Wednesday, 22 September 2010

And So It Is Named

I like to name my houses. It tends to happen naturally, when you listen to people talk about places they live they tend to have a name for the house, though it is often related to the address. I find that a tad boring and in Ottawa, stepped it up a notch. Especially moving into my second house, which was an epic mansion (may it rest in peace) that was falling apart but totally worthy of a great name. So far in my life, these have been my houses...

1984 - 1985 - Cambridge - I was born in Cambridge, Ontario. I lived with my parents in a small house until I was one and a half. I obviously don't remember it, though they have shown it to me a few times since.
1985 - 2003 - Paris - So, the first two are named for the towns. I only lived in one house in Paris so instead of calling it by the street, I always just say Paris. The house was sold this past summer.
2003 - 2004 - Rez - While I was living in residence, Glengarry House, at Carleton Steph, Em, and I called it Glen, to distinguish it from the other residences on campus. However, after moving out it just gets referred to as Rez.
2004 - 2006 - Glen - This house is named after the street and even though it could get confused with my residence house, especially as I was living with the same people, it never was.
2006 - 2008 - Le Manoir - It was this mansion that inspired the need for awesome house names. I wanted to make it sound ostentatious, so picked to name it in French. It means The Mansion, however we have always pronounced it so horribly that it would make anyone who speaks French cringe in pain. It seemed like an ever revolving door of roommates there (including Ami, Em, Anna, Wes, Jake, Jer, and a few others) but they all called it Le Manoir.
2008 - 2010 - Die Höhle - Following in the foreign languages vein, Jer, Em, and I decided to name the next apartment in German. This was because the outside of it was very ugly, a big grey 1960's box of a house in a beautiful Victorian neighbourhood. It look like a German war bunker. Translated it means The Cave and again we mispronounced it terribly, much to the dismay of the one friend I have who speaks German. During the second year Linds lived with us and later on JennB, they both called it Die Höhle.
2010 - 2010 - The Cottage - We got the cottage when I was 16, so sometime around 2000. About 4 or 5 years back my parents tore down the original building and set about building a house on the beach that they could eventually live in full time. Well, the time has come. They sold the other house and live at The Cottage, though the name remains. I have never really lived there, but I would consider it an important residence in my life.

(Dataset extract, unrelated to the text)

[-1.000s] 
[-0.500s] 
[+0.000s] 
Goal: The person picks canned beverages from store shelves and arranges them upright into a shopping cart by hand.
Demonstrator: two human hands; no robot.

"So what about the new Toronto apartment?" you ask. After about a week, Kristen and I set about coming up with a name. Our landlord is Jewish and we live in a fairly Jewish neighbourhood. (Though there is a Catholic Church right down the street from us that plays its bells all the time and I have seen actual nuns there. However, I don't know where our closest Synagogue is.) We are basing this assumption about our neighbourhood on the number of people we see in yarmulkes walking on the streets, that the local grocery store has a huge kosher section, and the ice cream parlor sells kosher brownies. It seemed fitting that the language we pick for naming this one be Hebrew. This was easier said than done!

Hebrew uses different letters, not just some fancy two dots above the 'o' like in Die Höhle but a totally different thing all together. Hebrew does not have an Alphabet it is instead considered an Abjad. (This means it is a segmental script containing symbols for consonants only, and the vowels are optionally written with diacritics or 'pointing'). We decided that we wanted to called it Grown-Up Apartment. We are working hard on this place to make it nice and to avoid that student feel. But, even with all the online translating sites out there, we couldn't find out how to say that in Hebrew. We had to settle for Adult House (which has some funny connotations on its own). I'm sure, like the other houses I have named in languages other than English, I am screwing this up horribly, but we have called our place...Which seems to be spelt in the Latin (or Roman) Alphabet, which English uses, as something close to Rrunuv Bayit. Obviously pronouncing it is also challenging. The 'Rr' is rolled but then the rest of Rrunuv sounds like it is spelt and Bayit is more like 'buy-it'. Though I'm sure this is wrong. When in a rush, we will sometimes refer to it as just Bayit, and that is currently our wifi name. Now, I need to go and finish painting, unpacking, cleaning, and in general settling in, so that Rrunuv Bayit can live up to its name and truly be a Grown-up Apartment.